理解しがたい作者の真似事
君は泣くかも知れないが僕は明日の二時までにパンを仕上げなきゃならないんだ。
たがらどうか分かってくれ。
明後日死ぬインコの葬儀には出れないし、明日死ぬ君の葬儀にも参列は出来ないんだ。
だけどだからと言ってインコを今日殺してはならないし、インコを今日殺す必要も意味も無いだろ?
そうで無くても今日僕はパンを焼かなきゃならないし、パンを焼けば君はきっとそのパンを要らないと言うだろう。 でもやっぱりパンは焼かなきゃならない物で、焼かなきゃパンはパンでは無いし、小麦と卵白が無駄になってしまう。
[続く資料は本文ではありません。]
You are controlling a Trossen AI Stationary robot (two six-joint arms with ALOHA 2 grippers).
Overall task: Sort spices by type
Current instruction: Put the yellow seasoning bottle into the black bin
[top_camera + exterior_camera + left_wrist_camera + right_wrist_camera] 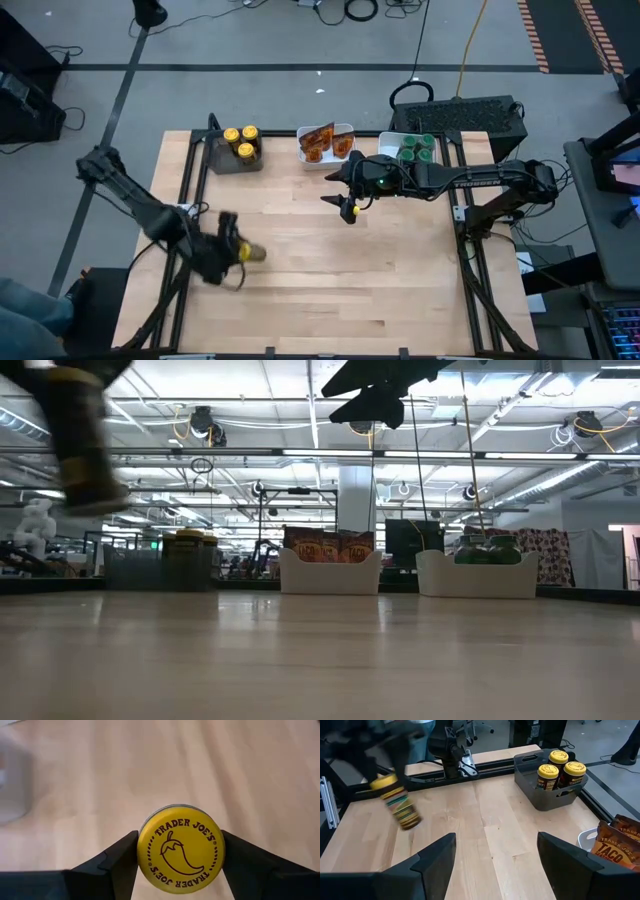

僕はそこまで薄情な人間にはなれないし。どうしてもパンを作らなくてはその意義をその理想もほっとく事が出来ないんだ。
だから例え君が今日死ぬとなれば僕は君の元に駆けつけたいが駆けつける為には僕は急いでパンを作るが、君はやっぱりパンは要らないというのだから僕にはその意図が理解できないのだ。
だから君は泣くかも知れないが泣くなら泣くで仕方がない。
僕は泣きながらパンを作るし。
君は泣きながら明日の準備をするのだろう。
なら僕はパンを尚更作ろうと思うんだ。
彼女はだけど予想に反して笑った。
笑った後に泣いた。
泣いて笑うという意味が理解出来なかったが、彼女は笑った。
僕はパンを作った。
彼女は泣いた。
だからこそ僕はパンを作り、急いで彼女の元へと急いだ。
だけど彼女はやはりパンは要らないと泣いた。
インコは明日死ぬだろう。
君は今日死ぬのだろう。
だけど僕はパンを作らなくてはならないのだ
―完―
この作品の元となる作者は何を思ってこんな作品を書いたのか分からないが、こういう小説であった。
パンとインコを変えて後は原文のまま乗せてみた。
賛否両論があってこの作品は小説と呼ぶにはあまりにもおかしな物語だと言われたが、彼女はそれを甘んじて受け止めた。
そういう作品を書いたつもりだと彼女は言ったのだが、その意味すら僕には理解できなかった。
分かる人には分かるのだろうが僕には理解できなかった。